Serena Williams justified in U.S. Open outburst, even as it took away from Naomi Osaka's moment

Naomi Osaka won her first career Grand Slam at the US Open on Saturday, but all the talk surrounded her opponent. Her win came over Serena Williams. And although the 23-time singles Grand Slam champion showed no ill will towards her 20-year-old opponent, she certainly wasn't happy with how the match was officiated.

Williams received two warnings -- one for her coach sending her signals and one for her breaking her racket -- before Osaka was given a game by umpire Carlos Ramos, who apparently thought that Williams had crossed a line verbally. Williams was fined $17,000 for the incidents.

What has resulted is a firestorm of controversy, which has only been fueled by Williams saying during the match that Ramos would never have issued warnings to a man and demanding an apology. She also told Ramos that he knows her, and as a mother and a woman she's trying to set an example and would never cheat.

On Monday's "Off the Bench" podcast with Danny Kanell and Raja Bell, Bell had plenty to say on the topic.
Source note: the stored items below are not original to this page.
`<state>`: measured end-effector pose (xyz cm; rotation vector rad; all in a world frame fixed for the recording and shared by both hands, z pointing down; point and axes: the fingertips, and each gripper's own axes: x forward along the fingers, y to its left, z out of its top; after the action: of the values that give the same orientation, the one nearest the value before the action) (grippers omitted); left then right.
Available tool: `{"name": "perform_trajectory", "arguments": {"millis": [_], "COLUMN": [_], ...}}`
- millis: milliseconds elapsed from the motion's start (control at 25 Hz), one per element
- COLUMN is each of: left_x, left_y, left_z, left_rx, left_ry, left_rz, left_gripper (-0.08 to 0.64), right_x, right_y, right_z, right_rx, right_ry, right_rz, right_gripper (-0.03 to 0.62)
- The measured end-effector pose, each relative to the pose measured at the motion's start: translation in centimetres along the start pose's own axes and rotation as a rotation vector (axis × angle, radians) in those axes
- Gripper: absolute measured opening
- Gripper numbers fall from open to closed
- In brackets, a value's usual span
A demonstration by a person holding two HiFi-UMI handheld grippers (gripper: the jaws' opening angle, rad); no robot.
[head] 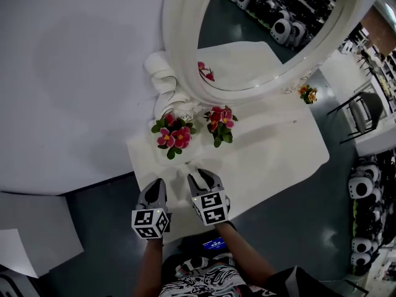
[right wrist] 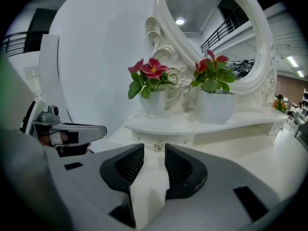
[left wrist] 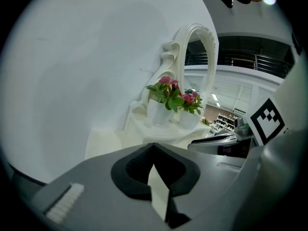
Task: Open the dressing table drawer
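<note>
A white dressing table [head: 272, 147] carries an oval mirror [head: 266, 30] and two pots of pink flowers [head: 173, 135] [head: 219, 122]. In the right gripper view, a small drawer front with a metal knob [right wrist: 158, 146] sits under the raised shelf below the pots. My right gripper [right wrist: 154, 152] is open and level with that knob, which shows in the gap just beyond the jaw tips; nothing is between the pads. It hovers over the table's near edge [head: 199, 178]. My left gripper [left wrist: 153, 147] is beside it on the left [head: 156, 189], its tips meeting, holding nothing.
A white wall [head: 68, 73] runs along the table's left side. A small orange flower [head: 307, 93] stands at the far right of the table. On the dark floor are a chair [head: 362, 113] and rows of white-and-black machines [head: 362, 187].
</note>
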<state>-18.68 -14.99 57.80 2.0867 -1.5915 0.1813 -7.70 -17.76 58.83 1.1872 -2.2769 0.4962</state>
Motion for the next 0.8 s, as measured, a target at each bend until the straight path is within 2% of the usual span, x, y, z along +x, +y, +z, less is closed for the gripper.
{"name": "perform_trajectory", "arguments": {"millis": [320, 640, 800], "left_x": [2.0, 2.5, 2.6], "left_y": [0.6, 0.6, 0.3], "left_z": [-1.2, -2.2, -1.9], "left_rx": [-0.072, -0.084, -0.04], "left_ry": [0.017, 0.057, 0.059], "left_rz": [0.003, 0.015, 0.02], "left_gripper": [0.002, 0.002, 0.002], "right_x": [5.0, 7.3, 6.9], "right_y": [-0.7, -1.1, -0.9], "right_z": [-1.8, -1.3, -1.4], "right_rx": [-0.019, -0.038, -0.061], "right_ry": [0.054, 0.063, 0.073], "right_rz": [0.012, 0.022, 0.031], "right_gripper": [0.138, 0.117, 0.1]}}
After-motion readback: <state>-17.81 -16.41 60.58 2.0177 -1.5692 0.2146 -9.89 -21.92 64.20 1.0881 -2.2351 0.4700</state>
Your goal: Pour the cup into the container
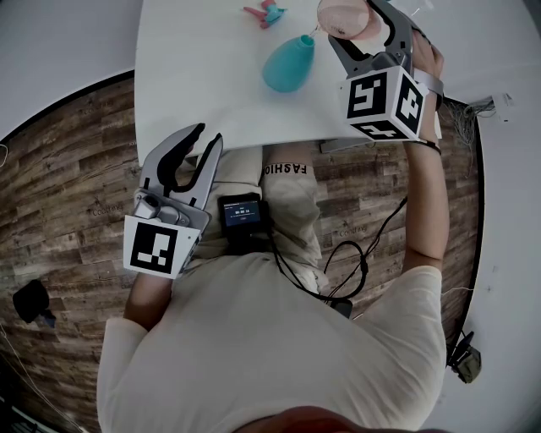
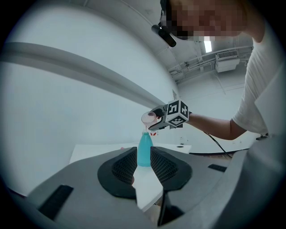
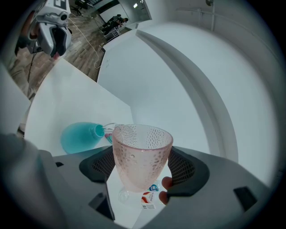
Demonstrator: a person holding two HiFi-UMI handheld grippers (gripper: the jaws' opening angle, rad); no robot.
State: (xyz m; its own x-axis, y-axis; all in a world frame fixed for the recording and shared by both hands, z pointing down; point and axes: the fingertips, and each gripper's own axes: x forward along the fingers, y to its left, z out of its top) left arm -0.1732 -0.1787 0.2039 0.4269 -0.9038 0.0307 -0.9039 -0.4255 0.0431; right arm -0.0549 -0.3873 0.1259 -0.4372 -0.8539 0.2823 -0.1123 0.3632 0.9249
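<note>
While my right gripper (image 1: 353, 24) pinches the tilted cup (image 3: 142, 154) above the bottle (image 1: 288, 63), far on the table (image 1: 194, 76), its narrow neck may cause spillage; my left gripper (image 2: 143, 165) hangs spread, empty.

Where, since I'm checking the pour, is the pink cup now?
The pink cup is in the right gripper, top right of the head view, tilted over the mouth of the teal container on the table.

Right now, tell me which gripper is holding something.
The right gripper: it is shut on the pink textured cup. The left gripper is open and empty.
</note>
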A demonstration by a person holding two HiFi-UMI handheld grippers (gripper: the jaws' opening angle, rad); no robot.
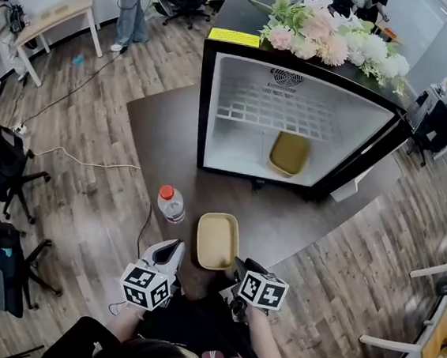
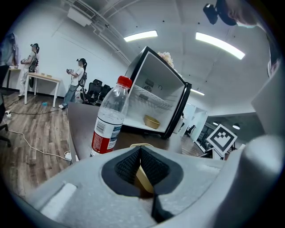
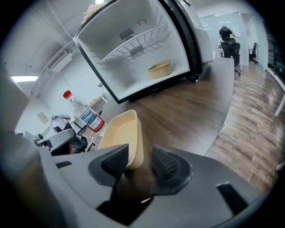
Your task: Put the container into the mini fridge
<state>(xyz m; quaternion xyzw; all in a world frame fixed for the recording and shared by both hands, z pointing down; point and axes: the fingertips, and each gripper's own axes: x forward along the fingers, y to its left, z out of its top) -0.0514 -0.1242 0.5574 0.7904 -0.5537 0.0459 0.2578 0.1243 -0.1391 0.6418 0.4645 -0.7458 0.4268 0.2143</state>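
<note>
Your left tool (image 2: 140,153) sits at the near left with its pads together on nothing. The yellow edge showing past them is only the container beyond. Held shut like this, it stays out of the way as the spare tool.

Just ahead of it stands a water bottle (image 1: 171,204), upright on the dark tabletop (image 1: 306,223). It is close beside the container's left side, so watch it when you lift.

The container (image 1: 217,241) lies open side up on the tabletop, well short of the fridge. Your right tool (image 3: 139,164) straddles its near wall with one pad inside and one outside. The pads stand apart, and the outer one is not yet pressing, so I judge the grasp unfinished.

Farther right and ahead, the mini fridge (image 1: 223,126) stands open toward you. A second yellow container (image 1: 289,153) already sits on its floor at the right. The bare floor to the left of that one looks like the likelier spot.
</note>
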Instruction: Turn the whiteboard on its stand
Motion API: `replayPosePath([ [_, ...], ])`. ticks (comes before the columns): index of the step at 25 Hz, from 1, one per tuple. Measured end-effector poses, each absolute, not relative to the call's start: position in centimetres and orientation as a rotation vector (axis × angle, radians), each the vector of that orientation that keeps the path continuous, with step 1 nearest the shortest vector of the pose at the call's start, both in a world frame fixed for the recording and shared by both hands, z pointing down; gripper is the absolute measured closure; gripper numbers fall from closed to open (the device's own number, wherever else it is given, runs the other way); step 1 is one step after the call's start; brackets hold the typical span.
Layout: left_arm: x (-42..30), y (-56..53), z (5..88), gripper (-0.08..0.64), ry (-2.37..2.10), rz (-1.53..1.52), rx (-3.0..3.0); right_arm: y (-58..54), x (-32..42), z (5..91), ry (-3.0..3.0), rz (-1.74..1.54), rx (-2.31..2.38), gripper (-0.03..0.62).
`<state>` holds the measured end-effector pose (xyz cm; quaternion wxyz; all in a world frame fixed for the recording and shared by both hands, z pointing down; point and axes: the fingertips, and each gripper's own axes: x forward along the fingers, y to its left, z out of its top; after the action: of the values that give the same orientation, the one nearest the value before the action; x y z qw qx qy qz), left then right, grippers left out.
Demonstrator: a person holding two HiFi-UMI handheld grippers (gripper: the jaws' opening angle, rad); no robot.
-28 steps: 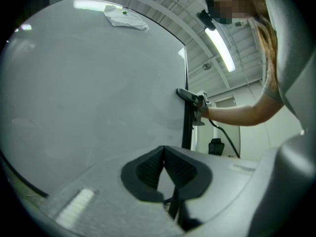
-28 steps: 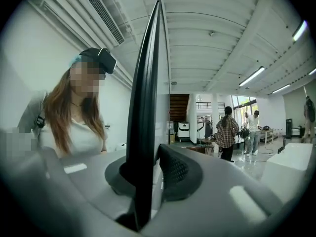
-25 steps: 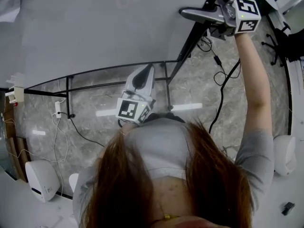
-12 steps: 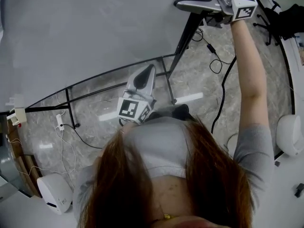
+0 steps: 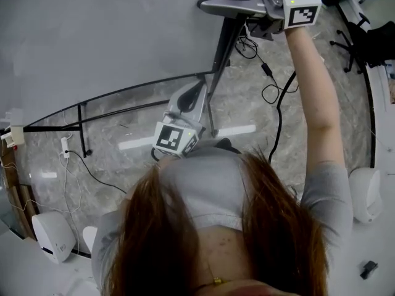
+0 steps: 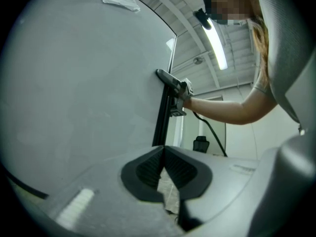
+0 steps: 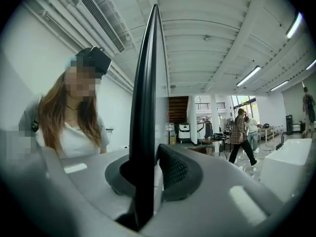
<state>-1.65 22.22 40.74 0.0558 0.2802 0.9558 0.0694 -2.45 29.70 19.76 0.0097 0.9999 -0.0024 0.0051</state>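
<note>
The whiteboard (image 5: 111, 36) is a big grey panel filling the upper left of the head view, on a black stand (image 5: 123, 97). My right gripper (image 5: 210, 6) reaches out at arm's length to the board's right edge and is shut on its black frame edge (image 7: 145, 107), which runs up between the jaws of my right gripper (image 7: 148, 167). My left gripper (image 5: 196, 88) hovers close to my chest, pointing at the board's lower part, shut with nothing in it. In the left gripper view the left gripper (image 6: 164, 154) faces the whiteboard (image 6: 84, 83), with the right gripper (image 6: 173, 85) visible on the board's edge.
Black cables (image 5: 271, 91) trail over the marble floor under the stand. White units (image 5: 52, 236) (image 5: 364, 196) sit on the floor at both sides, and an office chair (image 5: 364, 42) stands far right. People (image 7: 242, 132) walk in the background of the right gripper view.
The right gripper and the board edge it grips have shifted left in the head view, and the stand's post has swung with them. The left gripper has barely moved.
</note>
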Motion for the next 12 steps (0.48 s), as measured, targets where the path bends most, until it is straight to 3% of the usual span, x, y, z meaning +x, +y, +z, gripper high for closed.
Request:
replayPosePath([
  [12,-7.7,21.9,40.8,0.563,2.861,0.207,1.024,29.3,-5.7,20.0,-0.002,0.031,3.182,0.54],
])
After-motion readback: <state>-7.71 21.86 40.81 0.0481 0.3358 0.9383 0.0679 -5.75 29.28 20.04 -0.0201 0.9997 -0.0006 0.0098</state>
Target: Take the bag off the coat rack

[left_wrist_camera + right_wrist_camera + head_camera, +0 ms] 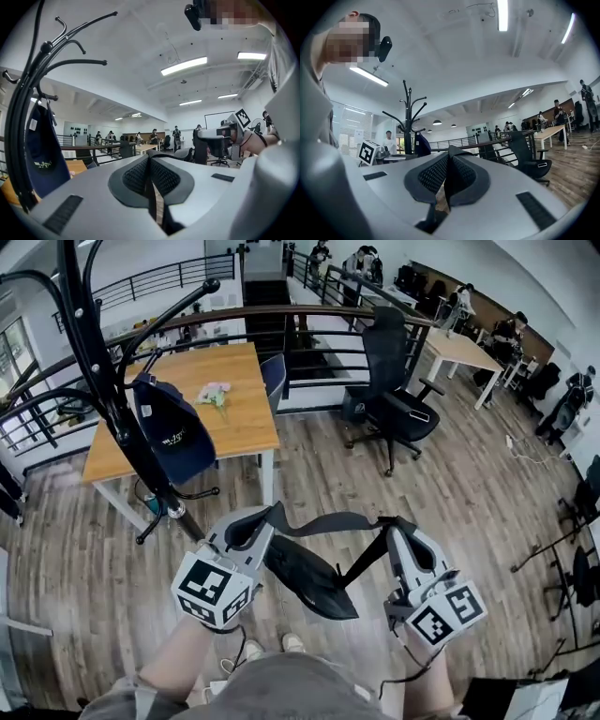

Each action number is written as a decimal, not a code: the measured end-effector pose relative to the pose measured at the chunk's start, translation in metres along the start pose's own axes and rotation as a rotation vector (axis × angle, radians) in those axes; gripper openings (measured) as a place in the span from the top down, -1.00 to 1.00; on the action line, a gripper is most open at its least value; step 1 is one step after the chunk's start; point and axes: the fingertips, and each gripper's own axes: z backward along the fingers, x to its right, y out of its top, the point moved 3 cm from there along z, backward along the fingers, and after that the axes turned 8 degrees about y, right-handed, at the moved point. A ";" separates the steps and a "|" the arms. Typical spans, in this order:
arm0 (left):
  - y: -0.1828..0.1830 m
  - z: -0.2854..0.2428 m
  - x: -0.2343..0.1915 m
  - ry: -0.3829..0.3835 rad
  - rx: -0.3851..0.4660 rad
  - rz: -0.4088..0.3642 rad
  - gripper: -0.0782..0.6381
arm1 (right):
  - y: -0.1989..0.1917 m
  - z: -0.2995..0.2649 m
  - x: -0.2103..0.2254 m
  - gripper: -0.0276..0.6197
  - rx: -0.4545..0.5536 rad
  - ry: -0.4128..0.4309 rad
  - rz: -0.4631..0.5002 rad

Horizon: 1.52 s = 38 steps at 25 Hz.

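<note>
Black and floppy, the bag (pixel 305 579) hangs low between the two tools, off the coat rack (pixel 105 390). What is inside it does not show. The left gripper (pixel 270 517) and the right gripper (pixel 394 529) are each pinched tight on its strap (pixel 328 520). Farther off, a dark blue bag (pixel 178 435) hangs on the rack, in front of a wooden table (pixel 246 423).
</note>
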 end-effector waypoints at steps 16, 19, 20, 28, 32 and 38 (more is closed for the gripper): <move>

He says that while he initially felt bad for Osaka for having a win over her idol spoiled in such a way, he understands Williams calling Ramos a "thief" since he handed Osaka a game. Kanell added that for Ramos to take over the match in such a way on such a big stage was "wrong." The two disagreed, however, on whether Williams being a woman was a factor. While Kanell thinks that the warnings were independent of that, Bell thinks that Ramos took it more personally because Williams is a woman.